Description of the task
Count each line below that has the word "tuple" in it, and give only the total.

Collected data
···

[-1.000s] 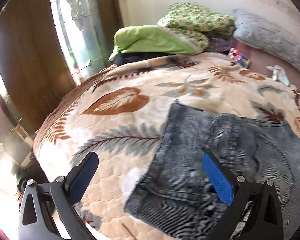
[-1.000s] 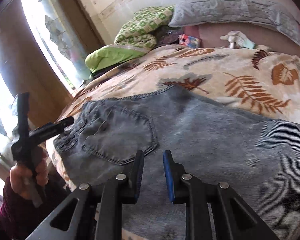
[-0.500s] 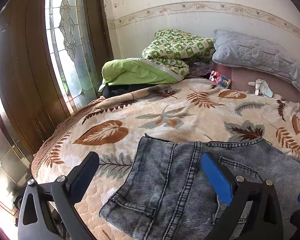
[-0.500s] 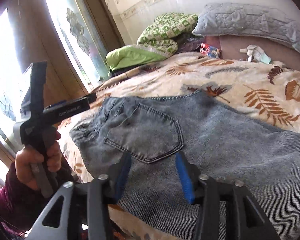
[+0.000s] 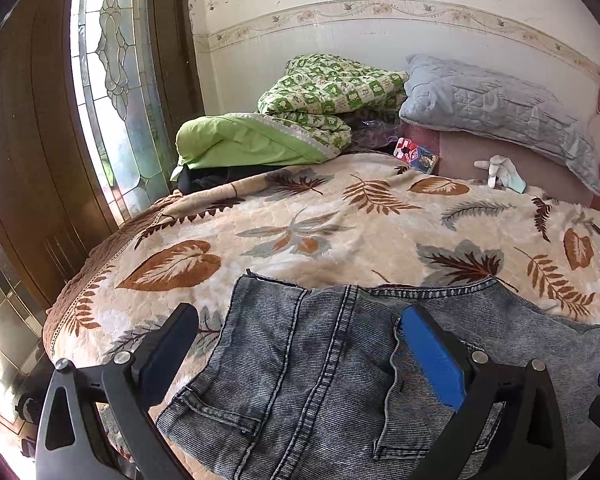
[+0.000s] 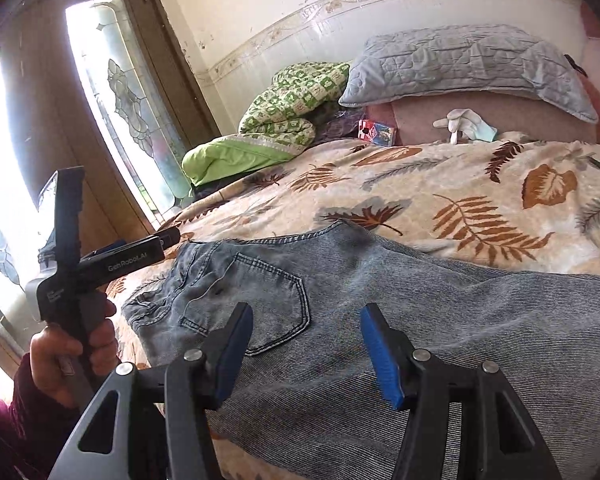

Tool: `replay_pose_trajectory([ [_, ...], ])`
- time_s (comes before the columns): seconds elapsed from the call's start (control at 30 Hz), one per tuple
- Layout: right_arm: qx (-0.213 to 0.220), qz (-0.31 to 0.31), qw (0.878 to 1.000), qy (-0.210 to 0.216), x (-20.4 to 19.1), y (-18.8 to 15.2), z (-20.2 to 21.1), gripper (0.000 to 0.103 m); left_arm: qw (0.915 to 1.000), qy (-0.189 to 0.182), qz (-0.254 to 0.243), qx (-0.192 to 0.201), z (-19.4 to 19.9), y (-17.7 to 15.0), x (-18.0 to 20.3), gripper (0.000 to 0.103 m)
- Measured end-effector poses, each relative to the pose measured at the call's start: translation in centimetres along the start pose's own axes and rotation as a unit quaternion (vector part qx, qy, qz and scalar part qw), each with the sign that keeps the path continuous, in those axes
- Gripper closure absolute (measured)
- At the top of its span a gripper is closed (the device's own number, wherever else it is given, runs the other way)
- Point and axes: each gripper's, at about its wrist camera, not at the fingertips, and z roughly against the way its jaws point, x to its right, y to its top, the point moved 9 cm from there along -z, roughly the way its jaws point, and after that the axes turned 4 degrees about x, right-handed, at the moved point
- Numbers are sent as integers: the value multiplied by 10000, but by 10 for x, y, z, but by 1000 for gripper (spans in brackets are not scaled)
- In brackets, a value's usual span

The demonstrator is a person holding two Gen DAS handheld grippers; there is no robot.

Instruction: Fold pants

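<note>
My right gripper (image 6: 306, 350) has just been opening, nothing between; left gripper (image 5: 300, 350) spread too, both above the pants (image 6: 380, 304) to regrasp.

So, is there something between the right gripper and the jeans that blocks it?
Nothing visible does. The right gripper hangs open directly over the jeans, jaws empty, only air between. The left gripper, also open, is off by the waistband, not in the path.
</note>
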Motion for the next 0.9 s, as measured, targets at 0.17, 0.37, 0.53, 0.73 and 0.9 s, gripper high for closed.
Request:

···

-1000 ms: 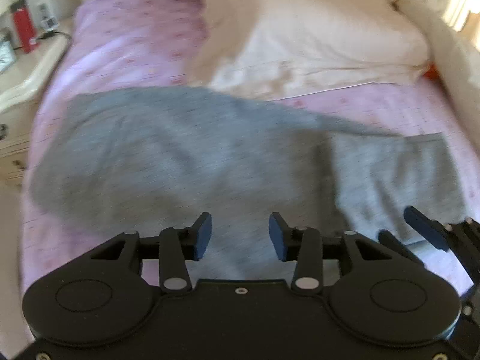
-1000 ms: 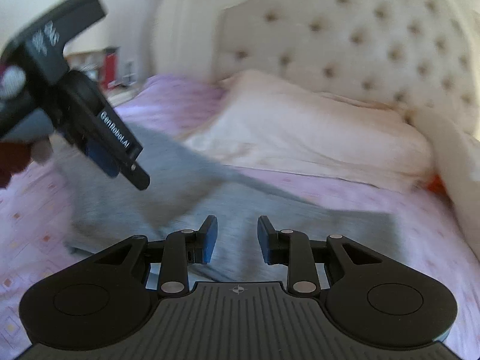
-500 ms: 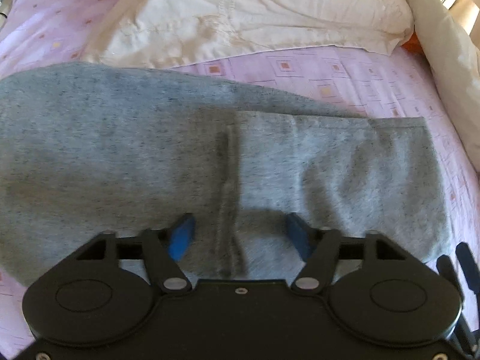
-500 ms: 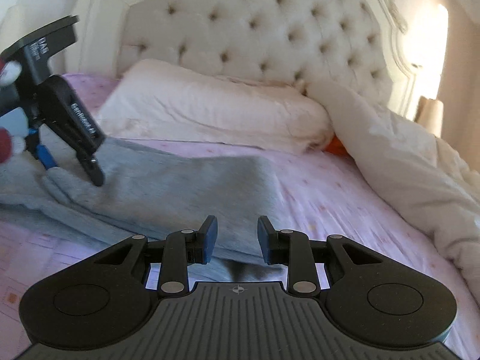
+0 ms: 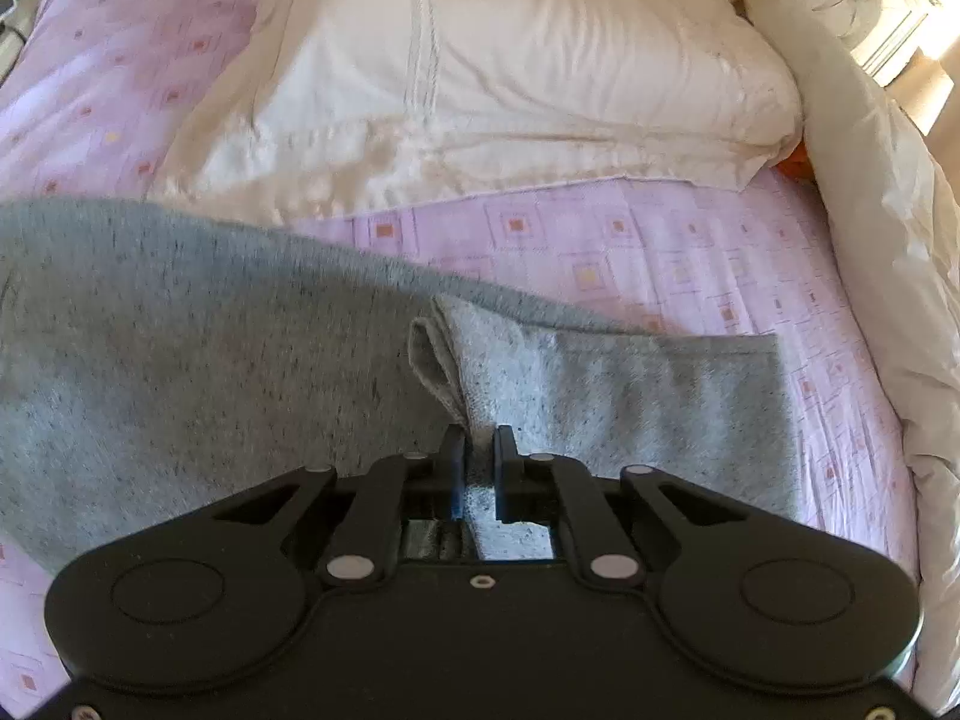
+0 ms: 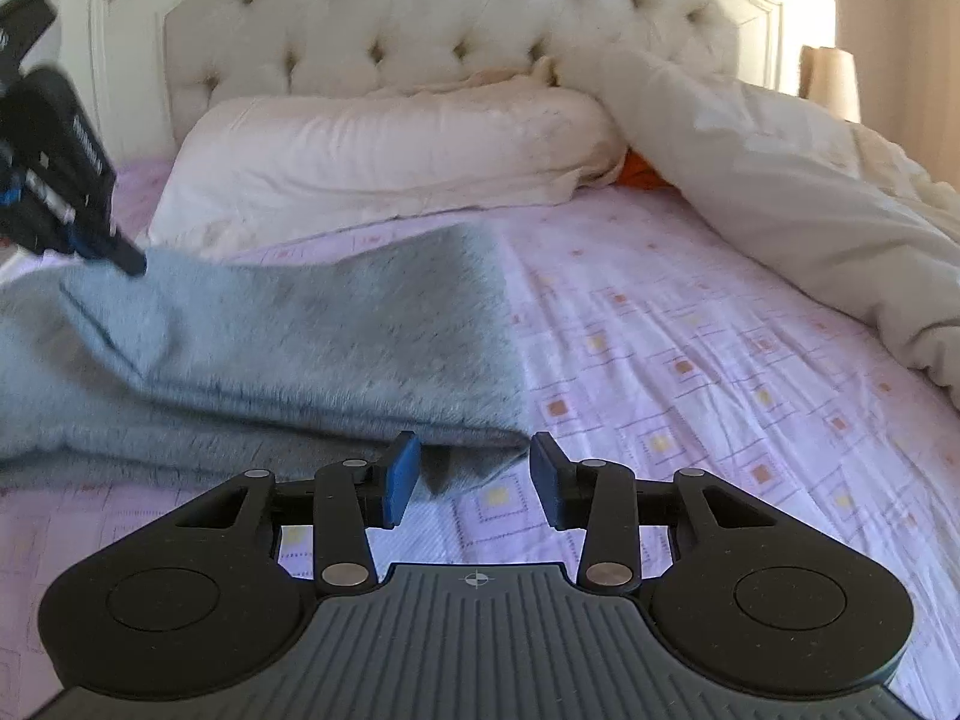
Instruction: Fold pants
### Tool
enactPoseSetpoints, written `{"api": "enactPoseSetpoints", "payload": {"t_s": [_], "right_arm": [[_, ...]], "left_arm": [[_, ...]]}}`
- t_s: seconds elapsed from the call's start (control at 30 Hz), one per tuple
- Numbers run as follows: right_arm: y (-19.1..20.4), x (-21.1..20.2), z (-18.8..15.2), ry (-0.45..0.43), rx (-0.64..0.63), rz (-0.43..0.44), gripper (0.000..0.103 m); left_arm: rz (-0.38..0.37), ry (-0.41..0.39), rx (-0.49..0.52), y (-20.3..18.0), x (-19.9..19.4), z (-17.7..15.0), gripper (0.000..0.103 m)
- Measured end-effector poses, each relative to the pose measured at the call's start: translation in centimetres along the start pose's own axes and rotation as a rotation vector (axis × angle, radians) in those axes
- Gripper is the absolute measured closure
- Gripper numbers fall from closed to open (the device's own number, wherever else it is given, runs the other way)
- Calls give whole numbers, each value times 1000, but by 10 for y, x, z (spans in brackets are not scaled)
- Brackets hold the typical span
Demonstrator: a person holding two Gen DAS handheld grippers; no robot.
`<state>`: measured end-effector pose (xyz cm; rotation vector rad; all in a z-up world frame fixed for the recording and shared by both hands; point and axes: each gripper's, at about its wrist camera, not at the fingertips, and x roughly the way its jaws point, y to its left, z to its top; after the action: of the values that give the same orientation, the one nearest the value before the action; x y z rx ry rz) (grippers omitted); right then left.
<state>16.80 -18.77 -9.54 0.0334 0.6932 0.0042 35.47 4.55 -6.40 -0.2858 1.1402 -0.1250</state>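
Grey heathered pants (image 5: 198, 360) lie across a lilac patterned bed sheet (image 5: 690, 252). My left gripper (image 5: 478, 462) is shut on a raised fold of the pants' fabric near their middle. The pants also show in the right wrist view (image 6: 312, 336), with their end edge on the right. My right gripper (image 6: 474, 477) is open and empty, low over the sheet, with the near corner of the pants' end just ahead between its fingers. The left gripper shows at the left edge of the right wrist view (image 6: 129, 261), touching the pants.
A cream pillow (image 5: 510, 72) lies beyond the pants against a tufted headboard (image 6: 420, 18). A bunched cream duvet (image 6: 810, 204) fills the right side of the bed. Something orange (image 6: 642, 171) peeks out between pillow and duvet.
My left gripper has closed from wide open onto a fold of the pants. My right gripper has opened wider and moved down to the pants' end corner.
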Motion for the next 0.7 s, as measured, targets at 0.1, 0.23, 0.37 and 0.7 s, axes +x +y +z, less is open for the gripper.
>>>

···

Expected output
2